Your instructions: Every entry is to be returned verbatim.

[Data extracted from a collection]
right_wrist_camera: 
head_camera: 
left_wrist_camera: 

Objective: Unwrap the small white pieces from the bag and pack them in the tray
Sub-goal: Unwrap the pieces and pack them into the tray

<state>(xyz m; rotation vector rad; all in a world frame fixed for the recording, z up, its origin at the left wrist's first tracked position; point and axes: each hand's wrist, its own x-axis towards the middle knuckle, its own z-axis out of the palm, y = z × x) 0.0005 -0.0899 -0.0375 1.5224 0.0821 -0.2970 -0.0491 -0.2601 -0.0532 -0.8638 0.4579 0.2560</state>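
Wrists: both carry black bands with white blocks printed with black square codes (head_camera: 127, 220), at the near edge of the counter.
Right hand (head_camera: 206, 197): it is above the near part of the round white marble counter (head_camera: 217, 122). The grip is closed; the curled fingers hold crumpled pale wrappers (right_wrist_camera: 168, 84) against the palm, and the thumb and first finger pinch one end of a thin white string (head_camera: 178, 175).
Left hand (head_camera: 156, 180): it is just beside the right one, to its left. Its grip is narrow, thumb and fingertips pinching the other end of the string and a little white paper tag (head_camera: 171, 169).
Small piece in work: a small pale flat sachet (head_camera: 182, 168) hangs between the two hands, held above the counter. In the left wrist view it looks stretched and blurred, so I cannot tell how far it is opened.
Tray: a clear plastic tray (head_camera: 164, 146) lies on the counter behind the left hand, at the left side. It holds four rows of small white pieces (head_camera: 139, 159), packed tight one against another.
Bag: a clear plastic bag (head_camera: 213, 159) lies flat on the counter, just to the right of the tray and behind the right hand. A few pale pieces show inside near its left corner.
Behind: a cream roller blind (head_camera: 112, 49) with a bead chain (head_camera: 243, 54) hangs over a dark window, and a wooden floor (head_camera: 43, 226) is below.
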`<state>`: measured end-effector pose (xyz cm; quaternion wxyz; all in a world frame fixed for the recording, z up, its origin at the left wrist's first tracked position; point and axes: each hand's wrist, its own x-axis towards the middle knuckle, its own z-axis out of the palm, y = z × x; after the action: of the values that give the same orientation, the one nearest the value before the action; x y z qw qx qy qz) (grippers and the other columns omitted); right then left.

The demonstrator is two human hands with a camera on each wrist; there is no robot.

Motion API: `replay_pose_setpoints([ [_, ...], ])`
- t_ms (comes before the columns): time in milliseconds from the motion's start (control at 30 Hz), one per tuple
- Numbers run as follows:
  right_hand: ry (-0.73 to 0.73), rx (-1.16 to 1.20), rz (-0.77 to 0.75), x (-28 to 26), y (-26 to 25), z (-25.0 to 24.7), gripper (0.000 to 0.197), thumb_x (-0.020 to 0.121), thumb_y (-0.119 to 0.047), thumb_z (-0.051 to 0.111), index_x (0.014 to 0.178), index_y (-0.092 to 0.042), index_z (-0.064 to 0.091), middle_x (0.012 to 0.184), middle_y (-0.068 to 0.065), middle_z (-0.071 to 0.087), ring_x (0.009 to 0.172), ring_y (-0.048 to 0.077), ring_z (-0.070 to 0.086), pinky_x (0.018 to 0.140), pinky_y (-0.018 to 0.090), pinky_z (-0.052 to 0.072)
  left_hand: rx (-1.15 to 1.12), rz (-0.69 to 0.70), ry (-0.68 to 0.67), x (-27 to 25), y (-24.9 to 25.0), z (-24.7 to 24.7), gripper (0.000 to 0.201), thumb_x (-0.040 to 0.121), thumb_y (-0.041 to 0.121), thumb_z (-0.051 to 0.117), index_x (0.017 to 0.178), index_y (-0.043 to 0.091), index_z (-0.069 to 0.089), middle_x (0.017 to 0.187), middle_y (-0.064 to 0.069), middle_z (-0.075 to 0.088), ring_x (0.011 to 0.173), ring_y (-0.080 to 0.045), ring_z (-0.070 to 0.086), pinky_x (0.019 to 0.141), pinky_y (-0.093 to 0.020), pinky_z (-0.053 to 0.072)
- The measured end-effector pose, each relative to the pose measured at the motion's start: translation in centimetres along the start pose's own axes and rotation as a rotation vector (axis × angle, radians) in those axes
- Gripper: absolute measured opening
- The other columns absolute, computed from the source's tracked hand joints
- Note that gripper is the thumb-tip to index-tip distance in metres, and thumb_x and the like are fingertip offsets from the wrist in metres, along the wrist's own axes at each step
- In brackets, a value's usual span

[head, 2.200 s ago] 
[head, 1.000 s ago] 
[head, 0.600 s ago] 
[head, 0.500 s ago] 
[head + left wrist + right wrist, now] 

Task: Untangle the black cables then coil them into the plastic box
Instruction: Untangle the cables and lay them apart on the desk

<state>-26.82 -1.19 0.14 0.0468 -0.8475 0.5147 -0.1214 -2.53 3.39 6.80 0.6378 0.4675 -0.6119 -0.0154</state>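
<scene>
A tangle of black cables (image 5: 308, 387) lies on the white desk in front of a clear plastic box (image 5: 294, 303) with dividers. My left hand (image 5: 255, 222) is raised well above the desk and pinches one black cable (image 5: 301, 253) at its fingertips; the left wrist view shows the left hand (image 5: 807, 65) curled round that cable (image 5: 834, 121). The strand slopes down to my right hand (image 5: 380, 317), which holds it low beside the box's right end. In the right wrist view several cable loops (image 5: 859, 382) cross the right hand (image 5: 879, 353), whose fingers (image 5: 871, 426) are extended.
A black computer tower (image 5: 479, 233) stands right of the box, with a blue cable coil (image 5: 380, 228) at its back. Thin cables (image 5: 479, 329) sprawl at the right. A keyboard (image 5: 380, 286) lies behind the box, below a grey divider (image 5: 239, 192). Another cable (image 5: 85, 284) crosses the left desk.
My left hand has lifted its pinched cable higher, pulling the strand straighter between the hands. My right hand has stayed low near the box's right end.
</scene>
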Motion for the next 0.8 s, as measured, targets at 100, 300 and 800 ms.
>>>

Response to this exercise:
right_wrist_camera: 
head_camera: 
left_wrist_camera: 

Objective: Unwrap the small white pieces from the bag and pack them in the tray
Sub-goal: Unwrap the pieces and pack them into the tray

<state>(xyz m; rotation vector rad; all in a world frame fixed for the recording, z up, its origin at the left wrist's first tracked position; point and axes: each hand's wrist, its own x-axis towards the middle knuckle, its own z-axis out of the palm, y = z × x) 0.0005 -0.0899 -0.0375 1.5224 0.0821 -0.2970 -0.0491 -0.2601 -0.0532 -0.8638 0.4579 0.2560</state>
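Wrists: both carry black bands with white blocks printed with black square codes (head_camera: 127, 220), at the near edge of the counter.
Right hand (head_camera: 206, 197): it is above the near part of the round white marble counter (head_camera: 217, 122). The grip is closed; the curled fingers hold crumpled pale wrappers (right_wrist_camera: 168, 84) against the palm, and the thumb and first finger pinch one end of a thin white string (head_camera: 178, 175).
Left hand (head_camera: 156, 180): it is just beside the right one, to its left. Its grip is narrow, thumb and fingertips pinching the other end of the string and a little white paper tag (head_camera: 171, 169).
Small piece in work: a small pale flat sachet (head_camera: 182, 168) hangs between the two hands, held above the counter. In the left wrist view it looks stretched and blurred, so I cannot tell how far it is opened.
Tray: a clear plastic tray (head_camera: 164, 146) lies on the counter behind the left hand, at the left side. It holds four rows of small white pieces (head_camera: 139, 159), packed tight one against another.
Bag: a clear plastic bag (head_camera: 213, 159) lies flat on the counter, just to the right of the tray and behind the right hand. A few pale pieces show inside near its left corner.
Behind: a cream roller blind (head_camera: 112, 49) with a bead chain (head_camera: 243, 54) hangs over a dark window, and a wooden floor (head_camera: 43, 226) is below.
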`<state>`: measured end-effector pose (xyz cm; quaternion wxyz; all in a world frame fixed for the recording, z up, its origin at the left wrist's first tracked position; point and axes: each hand's wrist, its own x-axis towards the middle knuckle, its own z-axis out of the palm, y = z × x; after the action: of the values that give the same orientation, the one nearest the value before the action; x y z qw qx qy qz) (grippers and the other columns omitted); right then left.

The demonstrator is two human hands with a camera on each wrist; there is no robot.

Motion API: `replay_pose_setpoints([ [_, ...], ])`
- t_ms (comes before the columns): time in milliseconds from the motion's start (control at 30 Hz), one per tuple
- Numbers run as follows:
  right_hand: ry (-0.73 to 0.73), rx (-1.16 to 1.20), rz (-0.77 to 0.75), x (-28 to 26), y (-26 to 25), z (-25.0 to 24.7), gripper (0.000 to 0.197), thumb_x (-0.020 to 0.121), thumb_y (-0.119 to 0.047), thumb_z (-0.051 to 0.111), index_x (0.014 to 0.178), index_y (-0.092 to 0.042), index_z (-0.064 to 0.091), middle_x (0.012 to 0.184), middle_y (-0.068 to 0.065), middle_z (-0.071 to 0.087), ring_x (0.009 to 0.172), ring_y (-0.048 to 0.077), ring_z (-0.070 to 0.086), pinky_x (0.018 to 0.140), pinky_y (-0.018 to 0.090), pinky_z (-0.052 to 0.072)
  left_hand: rx (-1.15 to 1.12), rz (-0.69 to 0.70), ry (-0.68 to 0.67), x (-27 to 25), y (-24.9 to 25.0), z (-24.7 to 24.7), gripper (0.000 to 0.201), thumb_x (-0.040 to 0.121), thumb_y (-0.041 to 0.121), thumb_z (-0.051 to 0.117), index_x (0.017 to 0.178), index_y (-0.043 to 0.091), index_z (-0.069 to 0.089), middle_x (0.017 to 0.187), middle_y (-0.064 to 0.069), middle_z (-0.075 to 0.088), ring_x (0.011 to 0.173), ring_y (-0.080 to 0.045), ring_z (-0.070 to 0.086), pinky_x (0.019 to 0.141), pinky_y (-0.093 to 0.020), pinky_z (-0.053 to 0.072)
- The measured end-effector pose, each relative to the pose measured at the motion's start: translation in centimetres along the start pose's own axes and rotation as a rotation vector (axis × angle, radians) in those axes
- Gripper: absolute measured opening
- The other columns absolute, computed from the source's tracked hand joints
- Note that gripper is the thumb-tip to index-tip distance in metres, and thumb_x and the like are fingertip offsets from the wrist in metres, along the wrist's own axes at each step
- In brackets, a value's usual span

[head, 2.200 s ago] 
[head, 1.000 s ago] 
[head, 0.600 s ago] 
[head, 0.500 s ago] 
[head + left wrist + right wrist, now] 

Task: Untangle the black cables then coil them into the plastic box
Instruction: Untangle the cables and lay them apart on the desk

<state>-26.82 -1.19 0.14 0.0468 -0.8475 0.5147 -0.1214 -2.53 3.39 6.80 0.6378 0.4675 -0.6119 -0.0154</state>
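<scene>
A tangle of black cables (image 5: 308, 387) lies on the white desk in front of a clear plastic box (image 5: 294, 303) with dividers. My left hand (image 5: 255, 222) is raised well above the desk and pinches one black cable (image 5: 301, 253) at its fingertips; the left wrist view shows the left hand (image 5: 807, 65) curled round that cable (image 5: 834, 121). The strand slopes down to my right hand (image 5: 380, 317), which holds it low beside the box's right end. In the right wrist view several cable loops (image 5: 859, 382) cross the right hand (image 5: 879, 353), whose fingers (image 5: 871, 426) are extended.
A black computer tower (image 5: 479, 233) stands right of the box, with a blue cable coil (image 5: 380, 228) at its back. Thin cables (image 5: 479, 329) sprawl at the right. A keyboard (image 5: 380, 286) lies behind the box, below a grey divider (image 5: 239, 192). Another cable (image 5: 85, 284) crosses the left desk.
My left hand has lifted its pinched cable higher, pulling the strand straighter between the hands. My right hand has stayed low near the box's right end.
</scene>
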Motion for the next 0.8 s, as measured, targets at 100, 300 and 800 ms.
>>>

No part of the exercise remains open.